14 thoughts on “Just Thinking About the Gardener

  1. david

    If Jesus told Thomas to place Thomas’ hand on Jesus’ wound on his side, is it not possible the other wounds from the crucifixion would be visible too making Jesus unrecognizable?


  2. b3rtj0n

    I can appreciate this view but for me, I just don’t see it. Jesus appears many times after the resurrection where if he were nude it would have been culturally inappropriate, the road to Emmaus. Grave clothes would have been inappropriate too. No reason he couldn’t have appeared with clothes in the garden.

    I wish I could see it the other way round, but I just don’t. That doesn’t take anything away from me being a Christian and a nudist. Great that we can consider things like this here.

    Liked by 1 person

    • Phil O.

      You’re right in many ways.
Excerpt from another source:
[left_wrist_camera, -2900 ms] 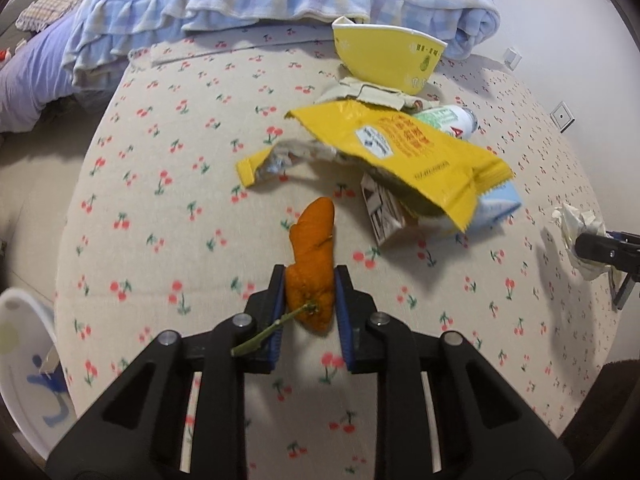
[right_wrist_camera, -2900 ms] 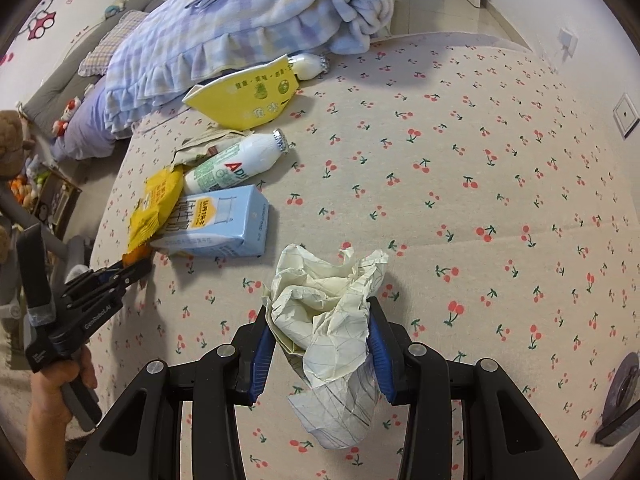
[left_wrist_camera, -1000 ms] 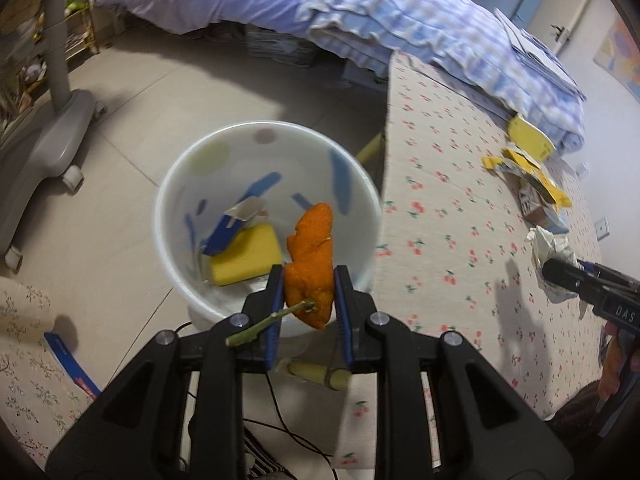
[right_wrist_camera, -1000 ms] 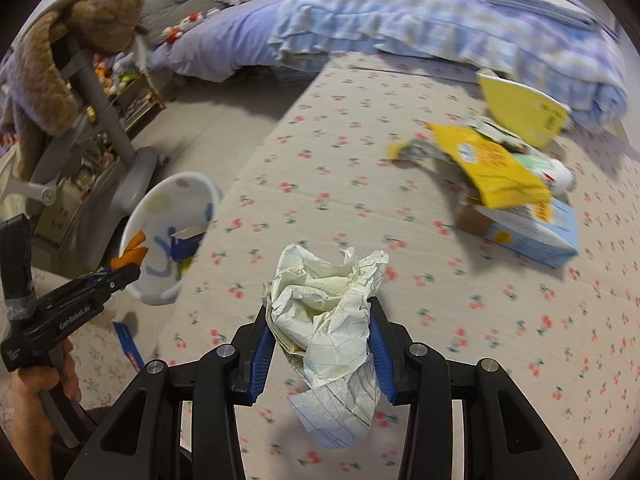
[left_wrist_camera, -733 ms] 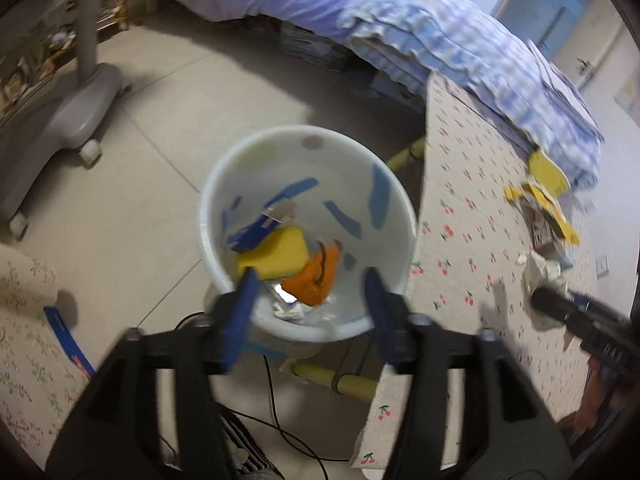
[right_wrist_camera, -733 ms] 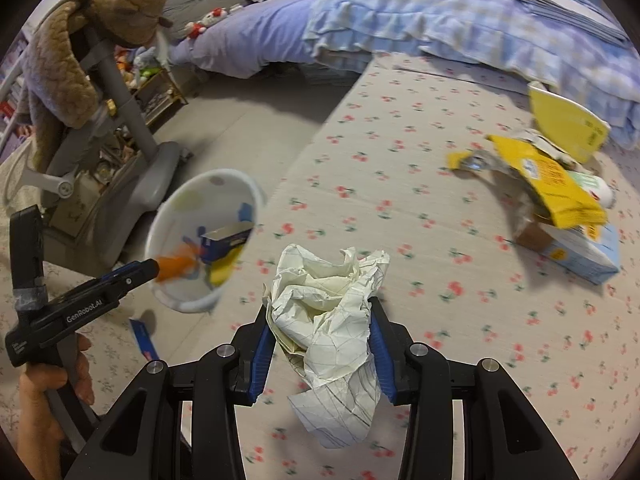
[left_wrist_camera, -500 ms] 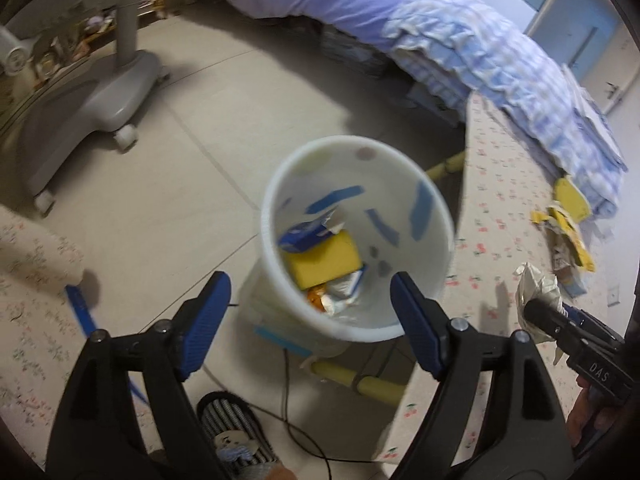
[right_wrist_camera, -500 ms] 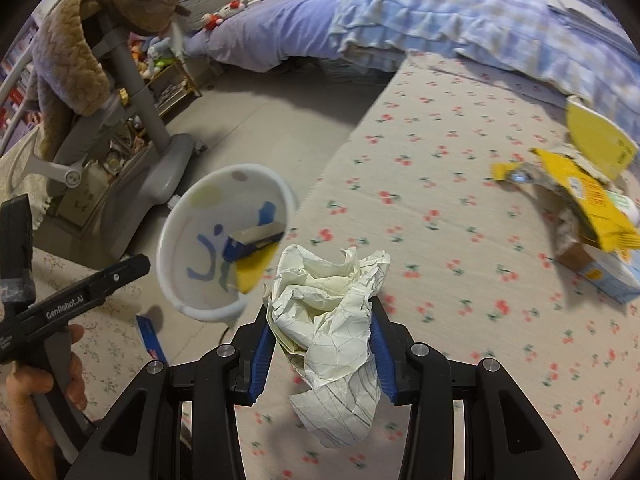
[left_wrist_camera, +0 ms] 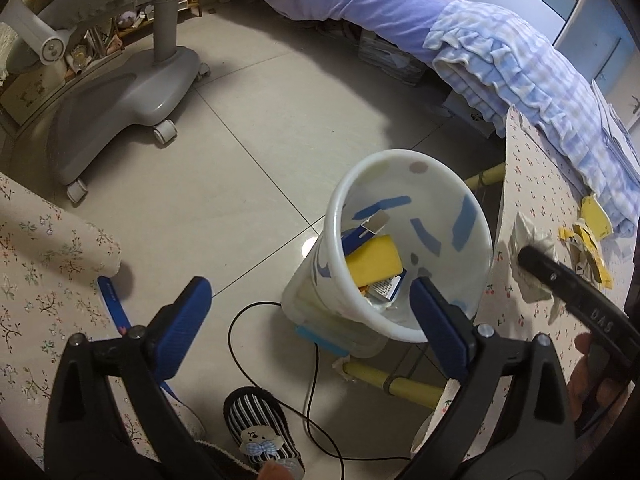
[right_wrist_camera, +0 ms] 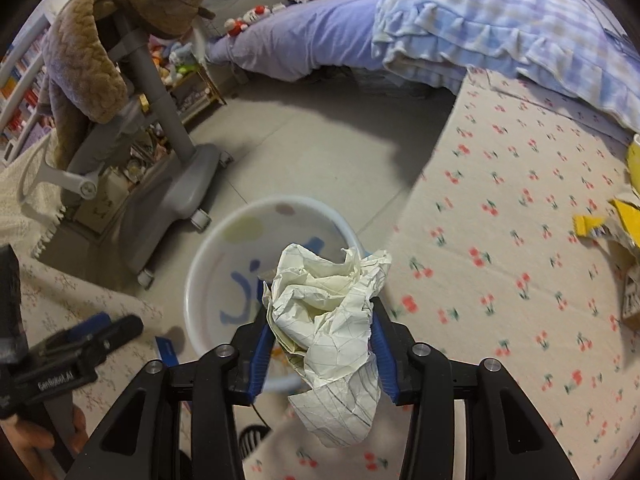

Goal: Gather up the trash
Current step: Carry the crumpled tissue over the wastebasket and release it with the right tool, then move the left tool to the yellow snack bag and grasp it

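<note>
**Crumpled paper held above the bin, left jaws spread**

The left hand-held gripper (left_wrist_camera: 310,304) hangs over the tiled floor (left_wrist_camera: 224,152) with its blue pads wide apart and nothing between them. Just ahead of it stands the white trash bin (left_wrist_camera: 400,160), on the floor beside the edge of the cherry-print worktop (right_wrist_camera: 520,240). Inside the bin lie a yellow carton (left_wrist_camera: 374,264), a blue-and-white wrapper (left_wrist_camera: 370,228) and a bit of orange peel (left_wrist_camera: 364,290) low against the near wall.

The right hand-held gripper (right_wrist_camera: 320,334) is clamped on a wad of crumpled paper (right_wrist_camera: 328,312), cream with faint grid lines, which bulges above the pads and hangs down below them. In the right wrist view the wad sits in front of the bin's near rim, close to the worktop's left edge.

More trash lies at the worktop's far right edge: yellow packaging (right_wrist_camera: 596,226) and a yellow bowl (left_wrist_camera: 596,216). A grey wheeled chair base (left_wrist_camera: 120,92) stands on the floor, well apart from the bin, and a striped slipper (left_wrist_camera: 260,424) lies near the left gripper.
</note>
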`<state>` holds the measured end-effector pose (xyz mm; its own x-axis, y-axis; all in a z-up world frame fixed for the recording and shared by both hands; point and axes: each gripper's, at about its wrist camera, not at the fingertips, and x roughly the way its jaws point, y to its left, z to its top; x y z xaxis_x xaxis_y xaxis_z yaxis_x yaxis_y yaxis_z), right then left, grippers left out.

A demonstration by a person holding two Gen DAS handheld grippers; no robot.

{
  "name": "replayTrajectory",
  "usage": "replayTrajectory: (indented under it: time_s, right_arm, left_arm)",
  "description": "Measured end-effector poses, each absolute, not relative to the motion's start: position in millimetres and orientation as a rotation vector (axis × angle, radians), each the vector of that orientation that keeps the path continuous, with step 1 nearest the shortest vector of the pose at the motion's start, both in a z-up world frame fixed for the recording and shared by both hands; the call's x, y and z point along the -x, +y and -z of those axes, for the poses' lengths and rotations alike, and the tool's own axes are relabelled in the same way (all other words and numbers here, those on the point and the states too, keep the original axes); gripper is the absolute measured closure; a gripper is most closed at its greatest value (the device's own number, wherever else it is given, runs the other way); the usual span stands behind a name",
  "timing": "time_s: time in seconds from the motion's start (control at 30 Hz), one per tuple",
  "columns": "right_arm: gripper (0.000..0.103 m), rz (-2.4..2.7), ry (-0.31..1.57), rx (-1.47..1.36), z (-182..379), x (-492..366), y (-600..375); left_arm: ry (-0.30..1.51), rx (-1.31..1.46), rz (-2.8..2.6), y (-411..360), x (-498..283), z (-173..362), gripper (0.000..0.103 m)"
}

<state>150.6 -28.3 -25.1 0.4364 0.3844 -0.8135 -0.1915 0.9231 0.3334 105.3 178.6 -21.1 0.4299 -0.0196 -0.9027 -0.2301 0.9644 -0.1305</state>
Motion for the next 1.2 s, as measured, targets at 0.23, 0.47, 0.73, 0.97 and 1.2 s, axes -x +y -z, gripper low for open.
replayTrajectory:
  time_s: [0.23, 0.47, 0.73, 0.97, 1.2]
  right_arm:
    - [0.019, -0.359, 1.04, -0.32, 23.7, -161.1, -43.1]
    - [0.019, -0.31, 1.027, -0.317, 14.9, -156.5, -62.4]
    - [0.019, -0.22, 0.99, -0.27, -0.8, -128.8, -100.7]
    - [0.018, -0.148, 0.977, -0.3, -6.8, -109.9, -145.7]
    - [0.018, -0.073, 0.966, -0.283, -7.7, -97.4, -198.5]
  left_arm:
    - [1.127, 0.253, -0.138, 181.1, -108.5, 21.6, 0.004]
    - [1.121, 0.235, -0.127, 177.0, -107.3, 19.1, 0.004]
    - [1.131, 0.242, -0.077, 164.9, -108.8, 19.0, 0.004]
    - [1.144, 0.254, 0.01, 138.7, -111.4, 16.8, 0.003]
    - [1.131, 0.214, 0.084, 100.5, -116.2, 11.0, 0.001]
My whole point is that today it’s never culturally inappropriate to be nude and back then, there were times and moments where it was ok. This isn’t the only example, but one of so many.

      Liked by 2 people

    • Paul B

      When we say modern culture has written nudity out of the Bible and written a moral clothing command in we need to be careful not to do the same. Every time we open the Bible we need to lay aside our cultural bias and let it speak. That includes our pro nudity bias. When we’ve done that we let it shape whatever we take back. However Jesus was dressed, it wasn’t worth mentioning. The women did mistake him for a gardener. But did that make him naked? Maybe. Maybe not. “Eden is back!” The big question, as I see it, is “Did Jesus death and resurrection deal with Adam and Eve’s reason for covering up?”. If the answer to that isn’t “Absolutely!”,what did it deal with? As I’ve shared in previous comments, I’m not quite a naturist, but if we ever meet in person it would be tan lines and all.

      Liked by 1 person

  3. Gil Royal

    Interesting points, Figleaf. I tend to agree with you. In one of his writings, David Hatton supports the naked Jesus point of view,too. I also think Paul B makes a good comment: ‘The big question, as I see it, is “Did Jesus death and resurrection deal with Adam and Eve’s reason for covering up?”. If the answer to that isn’t “Absolutely!”, then what did it deal with?’
    It is Jesus’ completed mission that restored our ability to once again be naked and unashamed. Being without sin, I don’t believe Jesus was ever ashamed to be naked. He may have exited the tomb naked just to prove that point.

    Liked by 1 person

    • tandrscott

      This gives us a counter argument for the claim that since Adam and Eve sinned they needed to cover themselves. Well If I died with Jesus on the cross then my sins are no longer a reason to be covered. A little weak, but something along the line of the post.

      Liked by 1 person

      • Paul B

        Actually, it would be an excuse now. But before October last year, I wore clothes because that’s the way the universe was, wasn’t it? I’d been reading the Bible through almost every year for more than 30 years and I had never noticed. I think it wasn’t Adam and Eve’s sin which made them cover up, but the impact of their sin. Guilt says, I did something wrong. By itself it causes us to want to make amends. Shame says, there’s something wrong with me. It causes us to want to hide. I could write a whole blog post on the subject. I feel a little sad and angry that most of the world has been conned into feeling shame. That somehow I’m deficient and look better covered.


      • tandrscott

        That is well said. I had not put the need to make aments for our wrongs into the story and I think it clears up why they followed Satan’s suggestion to use leaves to cover themselves even though it was a big sign to God that they messed up.